Innerhalb von vier Monaten wurde der Schulvorplatz ansprechend umgestaltet. Berücksichtigt wurden dabei die Anregungen, welche die Grundschulkinder im Jahr 2018 in zwei Workshops für den Schulhof eingebracht hatten. Die gemeinsame Idee war, mit dem Elefanten auf die Reise zu gehen – gemäß dem Motto „… auf die Insel fertig los“. Dieser Vorschlag wurde aufgegriffen, entsprechende Pläne vom Planungsbüro Ackermann Pläne entworfen und anschließend von der Firma Rasche, Garten- und Landschaftsbau, umgesetzt. Mit dem Ergebnis: Der Vorplatz – früher eher trist – bietet heute farbenfrohe Abwechslung auch in Gestalt von Hüpfchampignons und Wackelspielgeräten. „Es ist hier viel schöner geworden“, urteilte Stadtbaurat Hettwer. „Ich verstehe, dass es Euch gefällt, und freue mich darüber, dass es nun auch sicherer ist, wenn Ihr über den Vorplatz geht oder hier spielt.“
Der neue Vorplatz zeichnet sich unter anderem dadurch aus, dass er zum angrenzenden Lehrerparkplatz deutlich abgegrenzt ist. Taktile Elemente in der Pflasterung helfen jenen, die eine Sehschwäche haben, von der Eingangstür der Grundschule zur Ampel an der Hackethalstraße zu gelangen. Auf etwa 840 Quadratmeter wurde ein neues Pflaster verlegt, 700 Tonnen Schotter und 27 Meter Betonblöcke verbaut. Zudem wurden 165 Heckenpflanzen und gut 600 Stauden angepflanzt. So entstand für etwa 245.000 Euro eine Multifunktionsfläche, die außerhalb der Schulzeiten alle Quartiersbewohner nutzen können.

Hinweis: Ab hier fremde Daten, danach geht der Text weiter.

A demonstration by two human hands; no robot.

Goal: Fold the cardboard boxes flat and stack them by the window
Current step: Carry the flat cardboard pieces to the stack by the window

Die Sanierung des Vorplatzes wurde im Rahmen des Sanierungsprogramms „Soziale Stadt – Wiesenau“ umgesetzt. Entsprechend vielgestaltig war die Einbindung der Kinder in das Vorhaben. So wurde auch eine Mitmachbaustelle angeboten, in der die Kinder den Mosaikelefanten auf dem Vorplatz gestaltet haben. Das Motiv des Elefanten hatte die Bildhauerin Susanne Siegl modelliert und die Flächen des angrenzenden Sitzquaders vorbehandelt. Darauf konnten die Kinder kleine Mosaiksteine anordnen, sodass sich ein eigenes Motiv entwickelt. Der Elefant hat eine Höhe von 60 Zentimetern und ist gekleidet mit mehr als 1.000 Mosaik-Steine, in den Farben Grün, Rot, Orange, Lila, Türkis und Gelb.